Yargıtay Ceza Genel Kurulu, Esas No: 2012/2-1418, Karar No: 2013/424;
“…Hükmün açıklanmasının geri bırakılmasına karar verilmesinin objektif şartlarından biri, suçun işlenmesi ile mağdurun veya kamunun uğradığı zararın aynen iade, suçtan önceki hale getirme veya tamamen giderilmesidir. Burada kastedilen maddi zarar olup, manevi zarar bu kapsamda değerlendirilmemelidir…”[2]
Yargıtay 3. Ceza Dairesi, Esas No: 2010/8688, Karar No: 2010/13800;
“…mahkeme tarafından mağdurda meydana gelen zarar, kanaat verici ve basit bir araştırma ile saptanıp, sanıktan tespit olunan bu zararı giderip gidermeyeceği sorulup ve diğer koşullarında mevcudiyeti halinde hükmün açıklanmasının geri bırakılmasıyla ilgili olarak bir karar verilmesi gerekirken, belirtilen eksiklikler yerine getirilmeden ve zarar kapsamı içerisinde düşünülmeyen manevi zarar da bu kapsamda değerlendirilerek sanık hakkında hükmün açıklanmasının geri bırakılmasına yer olmadığına karar verilmesi… bozmayı gerektirmiş…”[3]
Sanığın, suçun işlenmesiyle mağdurun veya kamunun uğradığı zararın aynen iade, suçtan önceki hale getirme veya tazmin suretiyle tamamen giderme koşulunu derhal yerine getiremediği durumlarda sanık hakkında mağdura veya kamuya verdiği zararı denetim süresi boyunca aylık taksitler halinde ödemek suretiyle tamamen gidermesi koşuluyla da hükmün açıklanmasının geri bırakılması kararının verilebilir.
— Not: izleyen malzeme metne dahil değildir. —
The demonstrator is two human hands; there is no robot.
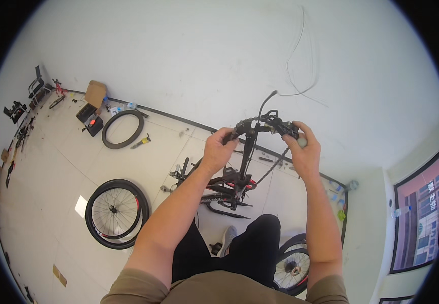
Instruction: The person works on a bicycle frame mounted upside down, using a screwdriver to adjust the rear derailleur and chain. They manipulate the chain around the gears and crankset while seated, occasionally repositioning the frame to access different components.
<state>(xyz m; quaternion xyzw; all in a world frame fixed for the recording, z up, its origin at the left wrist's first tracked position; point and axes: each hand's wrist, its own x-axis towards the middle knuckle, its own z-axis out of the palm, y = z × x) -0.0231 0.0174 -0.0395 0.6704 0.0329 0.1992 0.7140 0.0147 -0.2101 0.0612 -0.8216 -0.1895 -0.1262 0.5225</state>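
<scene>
A dark bicycle frame (248,152) stands in front of me, its raised end at the height of my hands. My left hand (218,150) is closed on the left side of that raised end. On the other side, my right hand (304,152) pinches the black rear derailleur (286,127) between thumb and fingers. A chain (272,168) slants down from there toward the red-marked crank area (250,184). From the top, a black cable housing (264,105) curves up, and a thin bare cable (289,76) loops out of its tip before the wall.
On the floor at left lie a spoked wheel (90,205), a loose tyre (106,136), a yellow-black tool (141,142) and an open toolbox (93,125) beside a cardboard box (95,94). More wheels (300,261) rest by my right leg. A white wall (204,61) rises close ahead.
</scene>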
Ayrıca zararın sanık tarafından giderilmesi şart değildir, zarar sanık adına üçüncü kişiler tarafından da tazmin, aynen iade ya da eski hale getirme suretiyle giderilebilir. Keza herhangi bir zararın oluşmadığı durumlarda bu koşulun gerçekleşmesi şartı aranmaksızın hükmün açıklanmasının geri bırakılmasına karar verilir.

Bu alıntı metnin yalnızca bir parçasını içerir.